Falempin éprouvait une répugnance visible à obéir; toutes ces amitiés le navraient au lieu de le toucher; il y voyait une nouvelle preuve de l'affaiblissement des facultés de son maître.
«Faites pas attention, général, répliqua-t-il; je suis très-bien debout; c'est ma passion d'être debout.
--Voyons, César, ne fais pas l'enfant, dit en insistant le vieillard... Nous avons à causer ensemble; assieds-toi, je t'en prie; ne me quitte pas.»

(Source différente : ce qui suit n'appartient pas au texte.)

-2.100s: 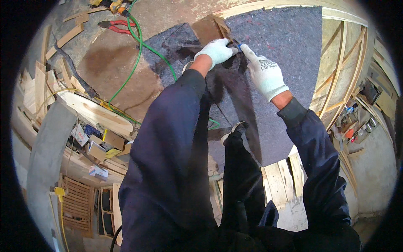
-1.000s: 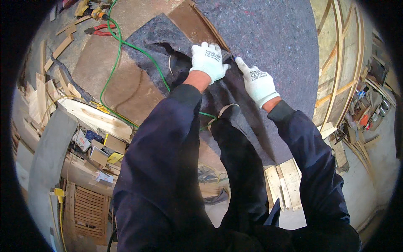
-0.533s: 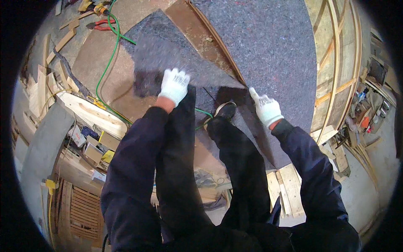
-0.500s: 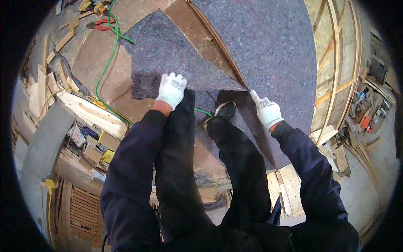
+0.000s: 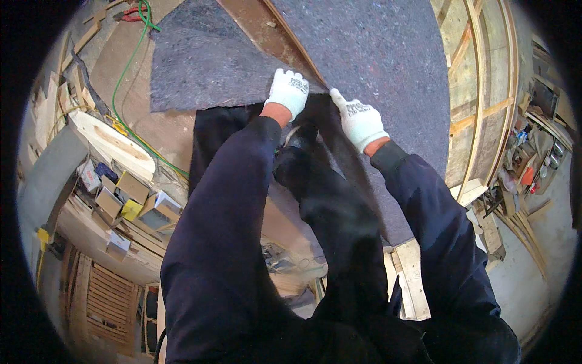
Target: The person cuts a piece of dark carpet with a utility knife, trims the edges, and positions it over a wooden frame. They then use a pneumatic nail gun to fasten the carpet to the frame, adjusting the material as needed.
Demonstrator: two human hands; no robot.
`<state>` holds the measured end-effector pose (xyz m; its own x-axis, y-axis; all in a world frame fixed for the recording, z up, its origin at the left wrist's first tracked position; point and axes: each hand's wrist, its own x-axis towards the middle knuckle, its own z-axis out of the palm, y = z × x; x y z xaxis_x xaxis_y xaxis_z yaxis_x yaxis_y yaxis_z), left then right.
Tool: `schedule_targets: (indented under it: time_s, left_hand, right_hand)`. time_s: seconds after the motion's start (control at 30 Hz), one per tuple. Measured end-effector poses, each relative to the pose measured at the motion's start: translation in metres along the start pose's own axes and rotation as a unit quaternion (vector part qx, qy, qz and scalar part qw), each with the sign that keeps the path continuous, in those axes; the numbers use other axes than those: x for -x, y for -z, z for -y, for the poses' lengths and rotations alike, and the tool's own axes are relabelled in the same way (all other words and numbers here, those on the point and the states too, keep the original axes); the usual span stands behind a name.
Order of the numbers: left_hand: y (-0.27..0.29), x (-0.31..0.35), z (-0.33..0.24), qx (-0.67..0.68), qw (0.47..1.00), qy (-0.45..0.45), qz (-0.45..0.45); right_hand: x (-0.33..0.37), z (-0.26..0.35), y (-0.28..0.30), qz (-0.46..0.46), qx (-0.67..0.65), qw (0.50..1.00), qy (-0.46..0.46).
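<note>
felt [image 5: 388, 67] looks speckled, bluish grey

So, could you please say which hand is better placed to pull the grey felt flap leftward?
Likely the left hand, curled at the lower edge of the felt flap, while the right hand lies over the larger felt sheet.

One gloved left hand [image 5: 287, 94] and one gloved right hand [image 5: 359, 120] are making two. Two navy sleeves [image 5: 430, 206] are covering the arms. Two sections of grey felt [image 5: 388, 73] are lying there. One pair of red-handled pliers [image 5: 132, 15], one green cable [image 5: 128, 71], one slatted wooden panel [image 5: 112, 298] and perhaps four cardboard boxes [image 5: 132, 187], the clutter being blurred, are showing.
</note>
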<state>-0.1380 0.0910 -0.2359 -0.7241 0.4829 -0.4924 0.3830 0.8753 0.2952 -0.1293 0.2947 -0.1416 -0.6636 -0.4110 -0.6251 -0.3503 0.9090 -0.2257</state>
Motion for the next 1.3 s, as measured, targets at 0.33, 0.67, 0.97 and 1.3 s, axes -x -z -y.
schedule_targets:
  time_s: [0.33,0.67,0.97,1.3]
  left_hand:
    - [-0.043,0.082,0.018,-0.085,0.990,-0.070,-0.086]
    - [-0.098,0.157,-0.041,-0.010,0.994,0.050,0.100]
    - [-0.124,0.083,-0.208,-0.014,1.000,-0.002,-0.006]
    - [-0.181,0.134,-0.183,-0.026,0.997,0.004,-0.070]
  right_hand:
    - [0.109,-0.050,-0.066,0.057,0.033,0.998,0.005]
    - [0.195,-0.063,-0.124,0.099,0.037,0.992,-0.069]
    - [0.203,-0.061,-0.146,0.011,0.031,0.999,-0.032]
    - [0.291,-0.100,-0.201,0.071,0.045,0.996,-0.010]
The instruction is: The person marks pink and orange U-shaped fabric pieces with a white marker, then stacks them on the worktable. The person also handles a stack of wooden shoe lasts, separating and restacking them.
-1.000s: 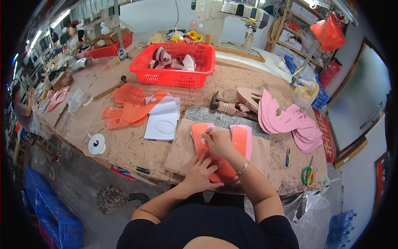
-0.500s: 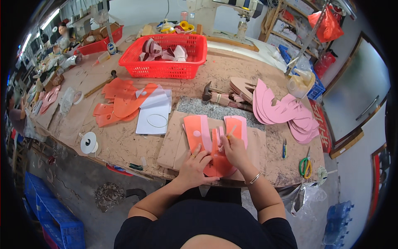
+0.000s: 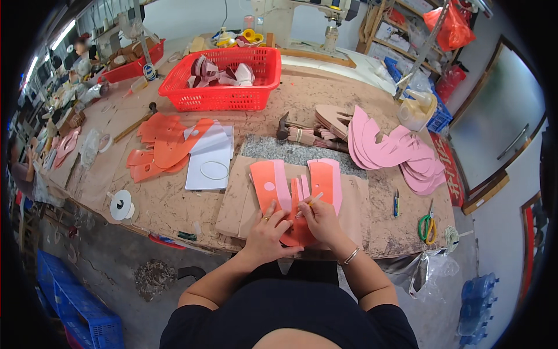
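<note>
An orange U-shaped template (image 3: 323, 174) lies over a pink sheet piece (image 3: 281, 180) on a brown board (image 3: 237, 198) in front of me. My left hand (image 3: 268, 231) rests with its fingers spread on the template's left side and lower curve. In my right hand (image 3: 323, 222) is a slim pale and yellow pen (image 3: 317, 198), pinched between thumb and fingers. Its lower end points down at the template's middle slit; the exact tip is too small to make out. Narrow pink strips show in that gap.
Behind the board lies a speckled stone slab (image 3: 264, 149), with a hammer (image 3: 283, 125) beyond. Pink cut pieces (image 3: 378, 139) are stacked at right, near scissors (image 3: 428, 225). Orange templates (image 3: 174, 139), white paper (image 3: 204, 168) and a thread spool (image 3: 121, 205) lie left. A red basket (image 3: 221, 99) stands behind.
My right hand with the pen has moved down and slightly left along the template's middle. The left hand still presses the template. The whole view has shifted slightly.
</note>
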A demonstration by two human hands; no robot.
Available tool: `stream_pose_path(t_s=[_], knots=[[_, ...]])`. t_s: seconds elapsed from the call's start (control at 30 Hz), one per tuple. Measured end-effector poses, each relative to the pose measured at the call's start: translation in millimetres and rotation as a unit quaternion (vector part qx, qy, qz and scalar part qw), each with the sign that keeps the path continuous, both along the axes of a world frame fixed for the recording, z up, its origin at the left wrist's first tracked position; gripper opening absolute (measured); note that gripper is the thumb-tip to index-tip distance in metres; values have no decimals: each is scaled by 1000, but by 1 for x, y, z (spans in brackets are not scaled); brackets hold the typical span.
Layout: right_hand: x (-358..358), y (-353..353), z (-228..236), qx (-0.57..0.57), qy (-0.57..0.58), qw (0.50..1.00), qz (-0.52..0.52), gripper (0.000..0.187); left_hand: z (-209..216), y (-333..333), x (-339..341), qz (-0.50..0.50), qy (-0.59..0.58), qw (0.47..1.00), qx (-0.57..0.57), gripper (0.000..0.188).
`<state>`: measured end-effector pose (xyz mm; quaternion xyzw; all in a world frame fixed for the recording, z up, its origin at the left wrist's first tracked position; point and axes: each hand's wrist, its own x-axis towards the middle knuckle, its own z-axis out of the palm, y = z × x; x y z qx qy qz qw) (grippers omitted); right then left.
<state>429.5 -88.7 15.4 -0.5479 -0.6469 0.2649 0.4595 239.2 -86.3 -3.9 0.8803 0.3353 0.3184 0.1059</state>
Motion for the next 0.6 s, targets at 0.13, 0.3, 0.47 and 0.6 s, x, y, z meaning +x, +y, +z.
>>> stream_pose_path(t_s=[0.13, 0.3, 0.47, 0.6], knots=[[32, 14, 16, -25, -48, 991, -122, 29, -4, 0, -3, -4, -24, 1000, -1, 63], [68, 44, 3, -63, -3, 988, -141, 28, 1, -1, 0, -9, -2, 1000, -5, 62], [53, 53, 12, -22, -52, 994, -90, 28, -3, -1, -1, -4, -7, 1000, -11, 62], [50, 49, 16, 3, -145, 984, -99, 27, -8, -1, 0, -9, -23, 1000, -12, 62]])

Le vieux sergent ne put résister à cet appel: il prit un siège, comme un homme qui se résigne:
«A la bonne heure, reprit le baron en lui tendant la main, voilà ce qui s'appelle agir en bon camarade.
--Ah! général, dit Falempin, que tant d'amitié, rendait confus.
--Écoute, Falempin, ajouta le baron, je t'ai appelé mon camarade, parce que je vais te parler comme à un camarade. Depuis quelque temps, je n'ai plus ici autour de moi que des visages odieux. Partout des espions, partout des gens qui trouvent mon agonie bien longue; personne à qui me confier, personne. J'ai souvent témoigné le désir de recevoir quelques amis; on n'a pas tenu compte de ma demande. On me séquestre, on m'isole, on m'enterre vivant; je me sens gagné peu à peu par le froid de la tombe.
--Qui l'eût pensé? Vous, mon général, on vous a fait cela! mais il fallait se plaindre!